Titulação de terras: a pedra no sapato do crédito de carbono

Titulação de terras: a pedra no sapato do crédito de carbono

Por João Eduardo Zica Diamantino                                                                                                       

A aprovação pela Câmara dos Deputados do projeto que regula o mercado de crédito de carbono foi um importante primeiro passo a ser dado na regulamentação deste setor. Mas ainda há um longo caminho a ser percorrido e que, invariavelmente, deverá passar pela complexa problemática da titulação de terras no Brasil. Afinal, a possibilidade de fraude para as emissões de gás carbônico não interessa a qualquer debate sério que se pretenda fazer. A história da titulação de terras se confunde com o descobrimento do Brasil. Desde a chegada dos portugueses a terras tupiniquins, já vivenciamos quatro períodos: regime de sesmarias; regime de posse; regime da Lei de Terras e regime republicano, vigente desde a promulgação da Constituição de 1889. Spoiler: sem solução ainda.

Das capitanias hereditárias, até os conceitos atuais de propriedade, posse e domínio, deve-se dizer que o Brasil foi ineficiente em titular a totalidade das terras que compõe a nação. Os efeitos de tal ineficiência ecoam no cotidiano dos cidadãos brasileiros, principalmente nas regiões Norte, Nordeste e Centro-Oeste. A título de exemplo, cita-se a grilagem de terras, onde glebas são invadidas e tituladas ilegalmente. Não se pode acreditar que basta uma certidão vintenária de um imóvel para que se conclua a due diligence da efetiva propriedade de algo. Aqui, tem-se matrículas sobrepostas, documentos falsos, terras inexistentes registradas e até mesmo a possibilidade de a terra ser considerada indígena, independentemente de documento de compra e venda expedido por algum Estado.

Que o problema é antigo já é sabido. Mas a grande questão é: iremos perder esse grande embalo mundial de sermos a maior nação verde do mundo por problemas agrários? Impulsionado pela COP-30 sediada no Pará, pelo conceito de ESG, as discussões ambientais e a posição estratégica que ocupa na produção global de alimentos, o país vive um momento de atenção internacional e o atual governo surfa nessa onda. É aí que entram os créditos de carbono. Um mercado multibilionário que pretende movimentar a economia global. Mas tem um porém — o mercado de crédito de carbono possui um trâmite específico para que possa ser de fato comercializado. São necessários cinco requisitos para que exista a possibilidade de comercialização do crédito de carbono: projeto, validação, monitoramento, verificação e emissão. Acontece que, no projeto é necessário comprovar a propriedade. Isso, para evitar que alguém usufrua do direito de propriedade alheio para obter benefícios financeiros com a venda dos créditos.
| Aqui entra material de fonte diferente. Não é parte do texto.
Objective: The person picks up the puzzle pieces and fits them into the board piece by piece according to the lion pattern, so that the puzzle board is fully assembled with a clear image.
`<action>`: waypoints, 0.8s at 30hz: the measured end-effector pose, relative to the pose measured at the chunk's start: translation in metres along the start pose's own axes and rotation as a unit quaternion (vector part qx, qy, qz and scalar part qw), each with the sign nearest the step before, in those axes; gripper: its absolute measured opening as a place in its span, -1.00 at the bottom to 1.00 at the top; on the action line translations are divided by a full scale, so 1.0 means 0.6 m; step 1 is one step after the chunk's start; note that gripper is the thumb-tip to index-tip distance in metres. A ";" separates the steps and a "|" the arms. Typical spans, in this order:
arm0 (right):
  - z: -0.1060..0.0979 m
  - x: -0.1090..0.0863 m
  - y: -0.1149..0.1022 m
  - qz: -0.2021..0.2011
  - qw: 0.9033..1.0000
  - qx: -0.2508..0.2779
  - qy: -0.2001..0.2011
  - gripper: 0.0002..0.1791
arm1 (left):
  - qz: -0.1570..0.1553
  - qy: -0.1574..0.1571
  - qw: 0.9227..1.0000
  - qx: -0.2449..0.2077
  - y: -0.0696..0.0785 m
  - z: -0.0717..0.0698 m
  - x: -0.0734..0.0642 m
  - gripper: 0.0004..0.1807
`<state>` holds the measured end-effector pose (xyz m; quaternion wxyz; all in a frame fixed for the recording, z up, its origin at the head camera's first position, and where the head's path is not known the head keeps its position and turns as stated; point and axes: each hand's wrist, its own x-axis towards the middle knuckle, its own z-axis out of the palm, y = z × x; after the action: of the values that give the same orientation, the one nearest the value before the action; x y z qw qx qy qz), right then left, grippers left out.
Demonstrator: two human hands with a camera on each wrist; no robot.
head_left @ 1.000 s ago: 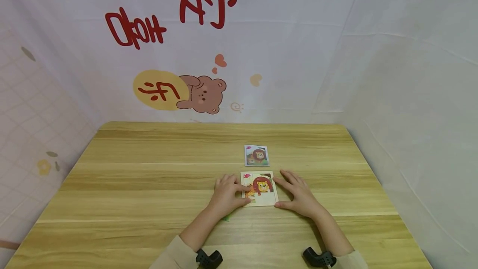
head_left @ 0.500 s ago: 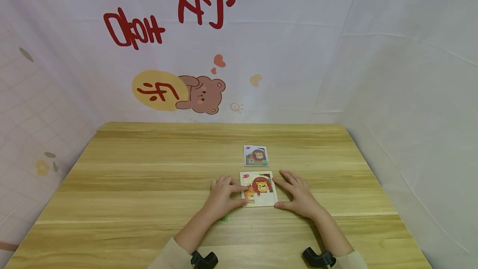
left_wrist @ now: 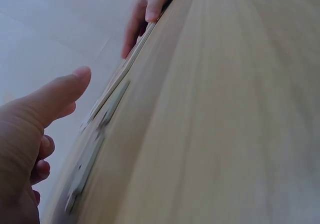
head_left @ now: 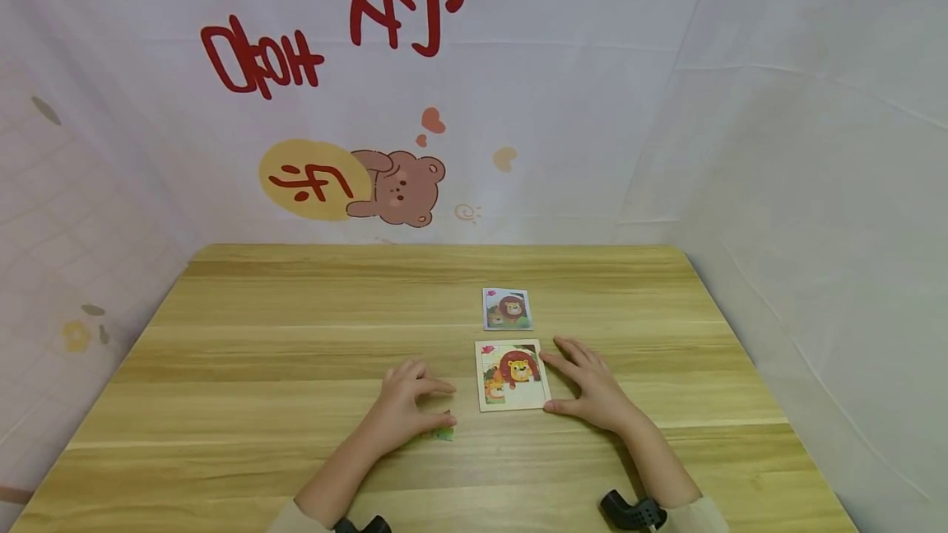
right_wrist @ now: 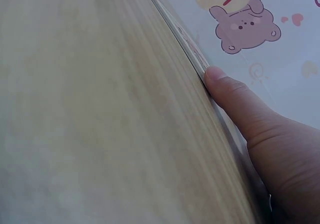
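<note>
A jigsaw puzzle board (head_left: 527, 396) with a lion picture lies on the table; its lower right part shows pale backing. My right hand (head_left: 596, 385) rests at the board's right side, thumb at the near corner and index finger farther up the edge. In the right wrist view, the thumb (right_wrist: 232, 91) meets the board's edge. My left hand (head_left: 403, 405) is apart from the board, to its left, with thumb and index finger spread and nothing between them. Just beneath that thumb lies a green puzzle piece (head_left: 444, 433). Two flat pieces show in the left wrist view, the nearer piece (left_wrist: 86, 171) edge-on.
Behind the board lies a picture card (head_left: 508, 309) with the same lion. The wooden table (head_left: 296, 336) backs onto a white printed curtain (head_left: 563, 105), and more white cloth stands along both sides.
My left hand has drawn back left and toward me, off the board's left side, uncovering the small tiger picture there and the green piece. The right hand has stayed in place.
</note>
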<state>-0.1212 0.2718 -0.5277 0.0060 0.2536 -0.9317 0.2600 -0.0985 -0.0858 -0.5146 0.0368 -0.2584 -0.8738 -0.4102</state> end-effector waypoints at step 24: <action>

O primeiro caso de fraude reportado aconteceu na Ilha do Marajó, onde uma empresa emitiu créditos decorrentes de áreas de reserva extrativista federal. Mesmo com as matrículas canceladas há anos, os vendeu para companhias multinacionais, conseguindo driblar a certificação internacional. Importante destacar que a população nativa da região não recebeu qualquer tipo de verba. E a história se repete, mais uma vez no Estado do Pará, agora em Portel, onde três empresas usaram de terras públicas para emissão de créditos de carbono, desta vez tendo um apelo midiático maior e evidenciando a principal falha no mercado, a falta de titulação. Ainda que os créditos de carbono passem pela certificação de alguma empresa específica, fica claro que o processo ainda está sujeito a falhas. Deste modo, a luz de atenção se acendeu na comunidade estrangeira em relação aos créditos emitidos no Brasil, em especial na Amazônia Legal.

O atual governo, em diversas ocasiões, frisou que uma de suas prioridades seria o meio ambiente. Falar é fácil, fazer nem tanto. Um bom modo de começar seria por meio da titulação agrária. Ao assegurar aos títulos de propriedade a sua devida legalidade, não haveria mais grilagem, o que, consequentemente, diminuiria o desmatamento. Ato contínuo, traria investimentos que visassem a manutenção de nossas florestas, como os créditos de carbono, em uma relação que não há perdedor. O mundo ficaria mais ecológico, e o Brasil, mais rico. Será que o presidente da República terá força política e interesse, em resolver esse problema que é praticamente concomitante ao descobrimento da América? Será que pela primeira vez haverá esforços efetivos em titular as glebas? A agenda política deve ir além do discurso. Vai ser difícil que o mercado continue caminhando com uma “pedra no sapato” a longo prazo. Se Brasília falhar em corrigir este rumo, o Brasil perderá a chance de arrecadar bilhões de dólares.

João Eduardo Zica Diamantino é sócio da área cível no Diamantino Advogados Associados.